All the institutions involved in the whole study agreed that this should not be a “one-day action”, but the beginning of a new national strategy. Therefore, the Robson classification and staff feedback helped to reduce the CS rate. This whole study in its entirety had a lot in common with the original description of the Hawthorne effect, that when an individual or a group of people know that they are being observed, their behaviour changes and productivity increases [10].

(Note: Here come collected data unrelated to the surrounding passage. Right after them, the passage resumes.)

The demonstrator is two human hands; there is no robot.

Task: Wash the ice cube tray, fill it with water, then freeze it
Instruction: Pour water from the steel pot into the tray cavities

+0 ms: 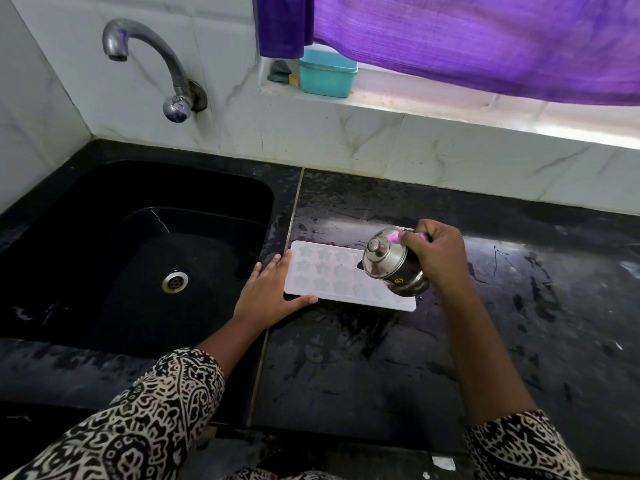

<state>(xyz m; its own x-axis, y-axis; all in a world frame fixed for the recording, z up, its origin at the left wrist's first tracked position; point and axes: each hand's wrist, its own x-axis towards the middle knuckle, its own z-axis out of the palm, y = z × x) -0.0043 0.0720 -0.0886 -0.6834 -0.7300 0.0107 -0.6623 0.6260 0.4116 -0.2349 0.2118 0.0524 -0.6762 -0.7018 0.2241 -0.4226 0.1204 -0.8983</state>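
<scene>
**Steel kettle [391, 266] tilted over ice cube tray [322, 271].**
Right hand [441, 252] grasps its handle; left hand [272, 291], fingers straight, touches the tray's end at the bench [346, 368] edge by the sink [138, 216].

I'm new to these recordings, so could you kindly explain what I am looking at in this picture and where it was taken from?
There is no machine here: a person wears a camera on the head, looking down at both hands. That is the only view. The left hand lies flat against the left end of a white tray, steadying it on the black counter beside the sink. The right hand grips a steel kettle, tilted over the tray's right end as if pouring; I cannot see the water itself. A tap is on the wall above the sink.
</scene>
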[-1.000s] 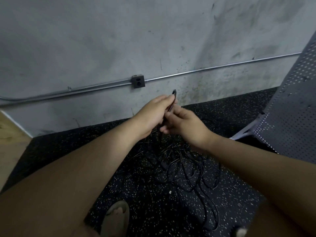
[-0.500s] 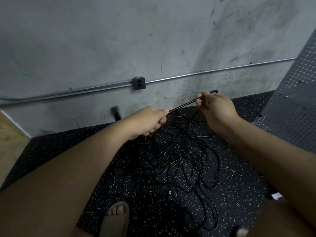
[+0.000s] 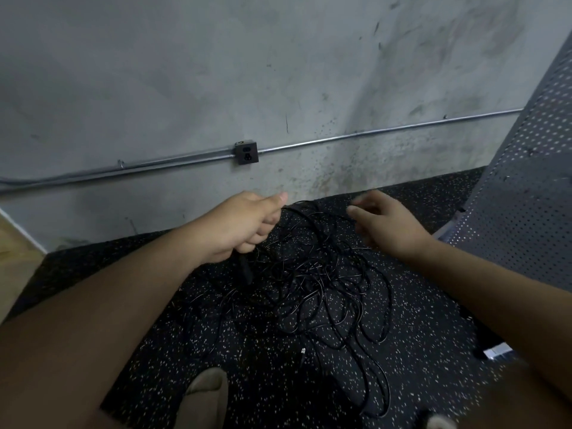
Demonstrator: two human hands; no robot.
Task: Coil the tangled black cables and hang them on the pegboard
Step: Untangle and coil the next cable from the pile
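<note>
Grips 1 black cable (image 3: 298,209) in the left hand (image 3: 244,224), fingers curled tight round it, plug (image 3: 246,270) hanging just below. Holds the right hand (image 3: 383,226) nearby, blurry, fingers loose and spread, gripping nothing. Below both, on the speckled floor (image 3: 433,351): the messy pile of black cables (image 3: 325,292). Off to the right, the gray pegboard (image 3: 526,187).

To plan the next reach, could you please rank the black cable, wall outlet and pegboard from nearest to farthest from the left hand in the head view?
1. black cable: gripped by the left hand itself.
2. wall outlet: on the wall, just above it.
3. pegboard: at the far right edge.
</note>
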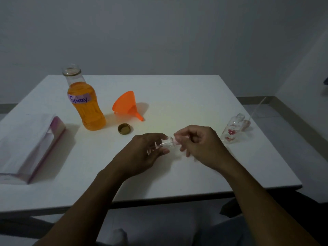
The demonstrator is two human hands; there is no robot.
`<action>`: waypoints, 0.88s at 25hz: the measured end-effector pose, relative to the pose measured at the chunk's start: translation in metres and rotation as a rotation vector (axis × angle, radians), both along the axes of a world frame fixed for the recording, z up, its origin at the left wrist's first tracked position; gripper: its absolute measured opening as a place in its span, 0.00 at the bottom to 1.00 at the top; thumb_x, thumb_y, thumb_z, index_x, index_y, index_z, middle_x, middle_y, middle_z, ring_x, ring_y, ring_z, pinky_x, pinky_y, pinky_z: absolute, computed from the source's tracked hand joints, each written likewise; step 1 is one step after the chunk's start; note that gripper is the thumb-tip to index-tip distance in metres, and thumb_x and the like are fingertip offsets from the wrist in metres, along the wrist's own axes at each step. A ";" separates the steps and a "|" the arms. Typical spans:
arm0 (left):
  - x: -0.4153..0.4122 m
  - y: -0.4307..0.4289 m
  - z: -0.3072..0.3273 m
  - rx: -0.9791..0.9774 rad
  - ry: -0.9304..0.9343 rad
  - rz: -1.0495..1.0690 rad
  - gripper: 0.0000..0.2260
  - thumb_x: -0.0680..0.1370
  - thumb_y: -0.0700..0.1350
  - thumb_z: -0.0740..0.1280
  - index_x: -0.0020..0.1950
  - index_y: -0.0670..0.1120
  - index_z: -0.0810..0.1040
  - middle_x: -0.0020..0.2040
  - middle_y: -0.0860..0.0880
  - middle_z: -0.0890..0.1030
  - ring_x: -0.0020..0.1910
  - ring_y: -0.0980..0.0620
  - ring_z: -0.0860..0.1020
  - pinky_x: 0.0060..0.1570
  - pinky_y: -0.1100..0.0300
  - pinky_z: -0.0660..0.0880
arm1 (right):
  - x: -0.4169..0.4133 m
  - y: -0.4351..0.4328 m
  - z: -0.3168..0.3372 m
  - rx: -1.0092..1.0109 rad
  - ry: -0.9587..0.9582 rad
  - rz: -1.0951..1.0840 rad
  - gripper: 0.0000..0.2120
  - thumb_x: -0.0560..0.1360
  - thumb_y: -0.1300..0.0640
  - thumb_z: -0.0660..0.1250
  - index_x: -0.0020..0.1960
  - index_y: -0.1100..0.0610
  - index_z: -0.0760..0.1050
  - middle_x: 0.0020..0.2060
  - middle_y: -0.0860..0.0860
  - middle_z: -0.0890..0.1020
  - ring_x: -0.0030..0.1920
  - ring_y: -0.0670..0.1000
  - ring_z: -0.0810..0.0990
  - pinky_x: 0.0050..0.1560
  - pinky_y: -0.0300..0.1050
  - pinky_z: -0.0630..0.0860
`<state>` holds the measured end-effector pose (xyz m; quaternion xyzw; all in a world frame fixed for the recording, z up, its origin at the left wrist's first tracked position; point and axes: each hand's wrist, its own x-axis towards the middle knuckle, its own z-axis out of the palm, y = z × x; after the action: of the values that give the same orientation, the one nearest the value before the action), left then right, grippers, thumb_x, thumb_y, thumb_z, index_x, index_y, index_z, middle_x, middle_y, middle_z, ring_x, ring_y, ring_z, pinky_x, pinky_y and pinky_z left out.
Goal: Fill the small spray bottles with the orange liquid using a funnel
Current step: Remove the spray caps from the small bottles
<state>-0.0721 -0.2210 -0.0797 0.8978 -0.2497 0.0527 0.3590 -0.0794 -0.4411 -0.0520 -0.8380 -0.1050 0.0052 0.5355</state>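
A small clear spray bottle (166,143) lies sideways between my hands, low over the middle of the white table (177,96). My left hand (144,153) grips its body. My right hand (198,142) pinches its pink spray top (175,140). A large open bottle of orange liquid (87,103), labelled "Spray", stands at the back left. An orange funnel (128,105) lies on its side beside it. A second small clear bottle (231,129) with red flowers stands uncapped at the right, its pink spray head (246,123) with a long tube lying behind it.
A gold bottle cap (125,128) lies upside down in front of the large bottle. A tissue pack (30,144) sits at the left edge. The table's right edge runs close to the flowered bottle. A grey wall stands behind.
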 end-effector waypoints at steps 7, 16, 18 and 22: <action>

A similar positive effect of the clinical audit cycle has been reported by other researchers as well. Saha et al. reported a 10.6% decrease of the overall CS rate at the Obstetrics and Gynecology Department of the Calcutta National Medical College and Hospital [11]. The decrease from 29% to 18.4% was observed after a new delivery management protocol was implemented and a new classification system was introduced in clinical practice [11]. A 10.3% (from 36.8% to 26.5%) and a 2.5% reduction in the overall CS rate was reported at the Van Buren Hospital in Chile and at Pembury Hospital in the United Kingdom respectively, after the Robson classification was introduced [4, 12]. The Haga Hospital in the Netherlands introduced a cesarean section audit and during daily report meetings all the CS’s and their indications were discussed [13]. A 4.7% decrease (from 23.4% to 18.7%) was achieved [13]. However, a study performed by Abdel-Aleem et al. has shown a 6% (from 32% to 38%) increase in the CS rate after the audit performed at Assiut University in Egypt [14]. According to the authors, this might have been due to the short duration (two months) of that study.

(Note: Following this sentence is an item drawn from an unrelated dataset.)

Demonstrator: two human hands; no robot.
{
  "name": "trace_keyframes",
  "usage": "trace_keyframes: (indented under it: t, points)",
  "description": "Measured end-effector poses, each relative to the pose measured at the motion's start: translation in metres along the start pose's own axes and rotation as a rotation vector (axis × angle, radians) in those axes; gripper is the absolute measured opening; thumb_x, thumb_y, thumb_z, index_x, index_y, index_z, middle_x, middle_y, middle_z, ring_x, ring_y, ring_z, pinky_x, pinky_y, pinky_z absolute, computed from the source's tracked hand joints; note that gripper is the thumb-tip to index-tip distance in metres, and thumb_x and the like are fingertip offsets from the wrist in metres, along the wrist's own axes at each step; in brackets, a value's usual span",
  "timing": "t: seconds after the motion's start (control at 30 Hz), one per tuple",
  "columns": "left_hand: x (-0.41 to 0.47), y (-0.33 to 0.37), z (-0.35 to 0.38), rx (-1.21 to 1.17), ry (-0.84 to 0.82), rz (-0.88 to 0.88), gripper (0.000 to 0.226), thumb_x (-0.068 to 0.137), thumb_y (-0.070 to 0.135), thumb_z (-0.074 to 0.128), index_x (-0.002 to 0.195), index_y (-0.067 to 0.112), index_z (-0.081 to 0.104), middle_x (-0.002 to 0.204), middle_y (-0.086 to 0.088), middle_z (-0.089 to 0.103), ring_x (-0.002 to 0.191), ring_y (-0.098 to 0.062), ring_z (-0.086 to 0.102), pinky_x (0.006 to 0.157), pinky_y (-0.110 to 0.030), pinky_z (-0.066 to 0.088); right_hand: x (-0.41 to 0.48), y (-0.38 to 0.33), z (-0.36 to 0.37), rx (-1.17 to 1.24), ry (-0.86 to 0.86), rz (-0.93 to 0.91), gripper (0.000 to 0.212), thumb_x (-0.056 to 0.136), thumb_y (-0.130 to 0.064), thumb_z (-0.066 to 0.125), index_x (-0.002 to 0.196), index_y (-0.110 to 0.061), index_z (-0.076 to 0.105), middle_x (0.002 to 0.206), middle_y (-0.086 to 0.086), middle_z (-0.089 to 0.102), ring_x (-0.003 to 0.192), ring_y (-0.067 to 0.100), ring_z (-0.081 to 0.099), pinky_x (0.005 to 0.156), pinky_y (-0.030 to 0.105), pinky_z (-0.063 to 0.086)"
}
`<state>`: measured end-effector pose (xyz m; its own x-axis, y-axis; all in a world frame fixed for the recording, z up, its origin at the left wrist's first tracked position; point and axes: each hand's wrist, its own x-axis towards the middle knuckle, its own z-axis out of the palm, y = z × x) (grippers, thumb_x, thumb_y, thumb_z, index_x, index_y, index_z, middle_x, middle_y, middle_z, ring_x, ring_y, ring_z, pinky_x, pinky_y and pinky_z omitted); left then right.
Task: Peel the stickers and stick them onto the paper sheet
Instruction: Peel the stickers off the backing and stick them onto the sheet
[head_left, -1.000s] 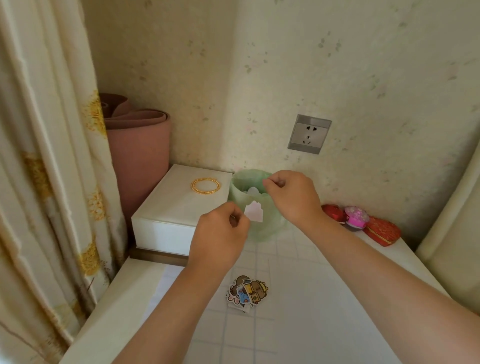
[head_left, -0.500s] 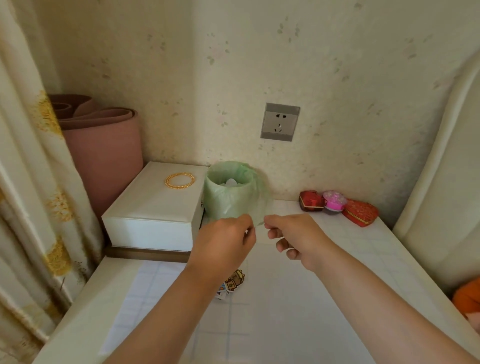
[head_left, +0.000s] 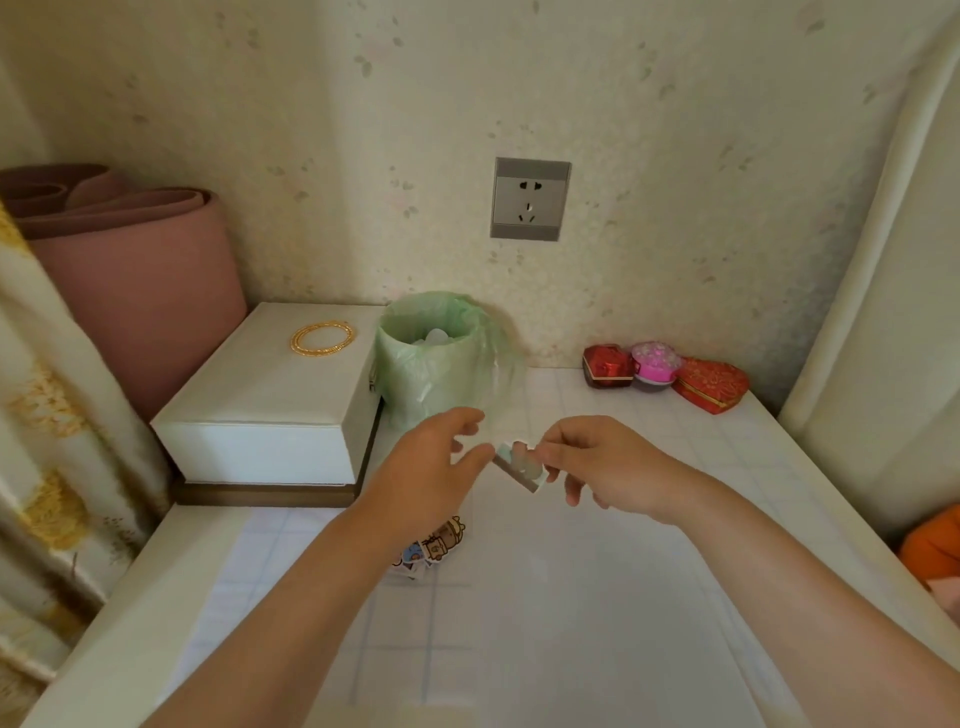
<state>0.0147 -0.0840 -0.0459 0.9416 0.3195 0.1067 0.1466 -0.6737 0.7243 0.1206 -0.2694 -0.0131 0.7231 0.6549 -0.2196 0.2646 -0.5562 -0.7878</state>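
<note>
A white paper sheet with a faint grid covers the tabletop. My right hand pinches a small pale sticker above the sheet, just in front of the green bin. My left hand hovers beside it with fingers spread and loose, fingertips close to the sticker's left edge, holding nothing that I can see. A small pile of cartoon stickers lies on the sheet under my left wrist, partly hidden by it.
A small bin with a green bag stands at the back, beside a white box bearing a gold bangle. Red and pink heart-shaped boxes sit at back right. A curtain hangs left, a pink rolled mat behind.
Both hands came down from the bin's rim toward the sheet. My left hand opened, and the sticker now sits in my right hand's pinch.
</note>
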Motion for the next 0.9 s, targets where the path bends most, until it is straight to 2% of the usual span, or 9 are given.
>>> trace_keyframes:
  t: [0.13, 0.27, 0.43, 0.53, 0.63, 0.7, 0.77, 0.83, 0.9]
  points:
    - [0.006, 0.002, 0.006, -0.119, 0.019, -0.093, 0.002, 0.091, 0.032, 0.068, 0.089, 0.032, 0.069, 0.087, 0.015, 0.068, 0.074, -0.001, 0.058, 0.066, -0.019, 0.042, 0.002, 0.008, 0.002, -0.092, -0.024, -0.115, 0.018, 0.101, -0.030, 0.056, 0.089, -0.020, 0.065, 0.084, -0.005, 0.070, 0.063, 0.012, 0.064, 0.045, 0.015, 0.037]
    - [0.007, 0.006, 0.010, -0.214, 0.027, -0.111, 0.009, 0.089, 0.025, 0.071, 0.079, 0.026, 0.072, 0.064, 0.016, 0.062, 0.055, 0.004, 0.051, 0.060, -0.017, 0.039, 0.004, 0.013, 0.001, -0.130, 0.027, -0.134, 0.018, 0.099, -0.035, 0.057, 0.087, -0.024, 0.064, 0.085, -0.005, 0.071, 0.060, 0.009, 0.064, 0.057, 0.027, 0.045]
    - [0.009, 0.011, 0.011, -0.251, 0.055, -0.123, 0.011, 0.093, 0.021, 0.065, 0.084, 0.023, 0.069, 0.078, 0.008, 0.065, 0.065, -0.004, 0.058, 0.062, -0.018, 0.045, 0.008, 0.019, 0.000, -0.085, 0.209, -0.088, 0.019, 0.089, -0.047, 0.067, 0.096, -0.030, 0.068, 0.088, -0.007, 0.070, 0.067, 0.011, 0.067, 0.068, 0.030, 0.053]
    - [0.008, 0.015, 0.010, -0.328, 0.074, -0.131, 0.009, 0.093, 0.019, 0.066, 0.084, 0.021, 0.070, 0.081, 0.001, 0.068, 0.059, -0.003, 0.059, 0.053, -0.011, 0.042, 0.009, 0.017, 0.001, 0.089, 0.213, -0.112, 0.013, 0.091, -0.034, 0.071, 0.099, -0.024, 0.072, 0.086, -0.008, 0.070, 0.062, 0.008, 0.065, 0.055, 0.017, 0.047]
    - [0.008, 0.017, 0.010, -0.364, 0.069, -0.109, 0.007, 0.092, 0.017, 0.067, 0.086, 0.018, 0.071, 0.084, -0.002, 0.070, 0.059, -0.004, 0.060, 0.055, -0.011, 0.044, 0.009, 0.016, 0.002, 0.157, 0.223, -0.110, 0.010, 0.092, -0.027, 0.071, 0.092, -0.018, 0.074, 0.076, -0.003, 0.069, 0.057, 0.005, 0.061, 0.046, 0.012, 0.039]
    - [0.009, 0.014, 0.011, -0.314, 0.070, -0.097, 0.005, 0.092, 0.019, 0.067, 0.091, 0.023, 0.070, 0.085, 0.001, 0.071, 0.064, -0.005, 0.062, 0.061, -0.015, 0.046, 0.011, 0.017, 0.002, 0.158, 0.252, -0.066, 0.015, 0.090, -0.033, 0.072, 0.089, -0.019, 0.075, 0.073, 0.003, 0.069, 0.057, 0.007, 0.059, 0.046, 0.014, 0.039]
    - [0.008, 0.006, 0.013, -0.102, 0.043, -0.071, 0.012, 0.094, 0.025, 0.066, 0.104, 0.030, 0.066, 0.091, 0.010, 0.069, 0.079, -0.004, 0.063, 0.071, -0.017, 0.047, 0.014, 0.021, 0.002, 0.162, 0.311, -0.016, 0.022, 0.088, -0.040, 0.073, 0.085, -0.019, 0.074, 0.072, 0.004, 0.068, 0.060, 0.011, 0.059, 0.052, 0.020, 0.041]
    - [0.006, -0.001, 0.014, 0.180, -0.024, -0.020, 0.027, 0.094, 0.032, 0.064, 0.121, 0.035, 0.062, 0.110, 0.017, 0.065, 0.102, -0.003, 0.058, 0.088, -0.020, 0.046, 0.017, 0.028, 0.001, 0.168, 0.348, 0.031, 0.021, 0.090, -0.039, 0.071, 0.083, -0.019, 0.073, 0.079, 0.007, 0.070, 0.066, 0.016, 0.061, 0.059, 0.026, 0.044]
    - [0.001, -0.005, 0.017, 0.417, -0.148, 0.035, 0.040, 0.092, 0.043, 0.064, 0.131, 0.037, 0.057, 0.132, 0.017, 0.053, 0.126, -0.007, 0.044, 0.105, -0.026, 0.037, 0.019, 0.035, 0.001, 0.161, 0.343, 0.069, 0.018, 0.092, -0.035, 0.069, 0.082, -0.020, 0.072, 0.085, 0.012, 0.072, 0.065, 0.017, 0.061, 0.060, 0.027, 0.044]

As far as we are aware there are no published data on the impact of a national implementation of Robson’s classification leading to an effect on the national CS rate. The strength of our study is that we have included the vast majority of Lithuania‘s hospitals and analysed more than 80% of deliveries in Lithuania. Therefore, our data may be treated as representative of the whole country. Moreover, with the achievement of a decreased CS rate without a negative impact on the perinatal outcomes in our country, this classification has now become compulsory in all Lithuanian hospitals by ministerial order as of 1 January 2016.

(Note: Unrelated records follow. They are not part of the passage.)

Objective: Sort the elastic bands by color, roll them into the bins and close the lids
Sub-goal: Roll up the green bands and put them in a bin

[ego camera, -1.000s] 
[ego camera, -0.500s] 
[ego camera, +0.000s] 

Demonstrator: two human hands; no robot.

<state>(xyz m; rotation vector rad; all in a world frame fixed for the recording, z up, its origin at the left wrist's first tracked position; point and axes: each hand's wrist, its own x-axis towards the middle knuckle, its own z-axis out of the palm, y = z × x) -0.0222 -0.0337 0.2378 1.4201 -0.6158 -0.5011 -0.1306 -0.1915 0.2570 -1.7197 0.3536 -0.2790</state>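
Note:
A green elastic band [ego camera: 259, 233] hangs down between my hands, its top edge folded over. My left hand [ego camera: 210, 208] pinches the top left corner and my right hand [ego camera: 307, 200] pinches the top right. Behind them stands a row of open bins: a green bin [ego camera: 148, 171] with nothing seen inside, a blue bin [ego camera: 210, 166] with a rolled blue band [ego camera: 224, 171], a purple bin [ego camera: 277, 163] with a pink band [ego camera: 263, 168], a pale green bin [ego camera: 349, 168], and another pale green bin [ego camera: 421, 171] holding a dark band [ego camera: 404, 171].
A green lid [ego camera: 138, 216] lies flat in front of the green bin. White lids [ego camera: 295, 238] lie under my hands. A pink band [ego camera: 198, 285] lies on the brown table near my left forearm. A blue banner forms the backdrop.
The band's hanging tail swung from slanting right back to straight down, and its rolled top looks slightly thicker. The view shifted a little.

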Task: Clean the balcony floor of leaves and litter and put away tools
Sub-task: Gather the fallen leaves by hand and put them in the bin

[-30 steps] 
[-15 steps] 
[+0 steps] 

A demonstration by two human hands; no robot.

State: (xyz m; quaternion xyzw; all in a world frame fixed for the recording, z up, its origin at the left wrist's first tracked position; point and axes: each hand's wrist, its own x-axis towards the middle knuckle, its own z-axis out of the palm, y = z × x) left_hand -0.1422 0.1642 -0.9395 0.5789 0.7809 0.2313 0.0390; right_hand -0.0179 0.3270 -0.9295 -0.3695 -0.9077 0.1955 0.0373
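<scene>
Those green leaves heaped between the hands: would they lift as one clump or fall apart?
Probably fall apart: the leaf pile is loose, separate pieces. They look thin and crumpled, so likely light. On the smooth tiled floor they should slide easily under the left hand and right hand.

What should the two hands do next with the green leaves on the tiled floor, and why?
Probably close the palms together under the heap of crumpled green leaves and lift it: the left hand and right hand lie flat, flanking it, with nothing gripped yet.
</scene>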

A possible limitation of our study is that the deliveries were not classified by an expert in the Robson classification. Hospital clinicians carried out the classification of deliveries and it was their first experience in this field. Perinatal data were recorded by the Institute of Hygiene Health Information Centre of Lithuania. No independent audit was performed to verify that the deliveries had been classified correctly or the perinatal mortality related data were correct. Moreover, we did not analyse any other data related to pregnancy, delivery and fetal or qualitative feedback from either the woman or the staff. Therefore, we are going to continue our project focusing on those factors mentioned above and to try and improve our national perinatal audit going forward in the future.

Conclusion

The Robson classification can work as an audit tool to identify the groups that have the greatest impact on the CS rate. It also helps to develop a strategy focussing on the reduction of the CS rate.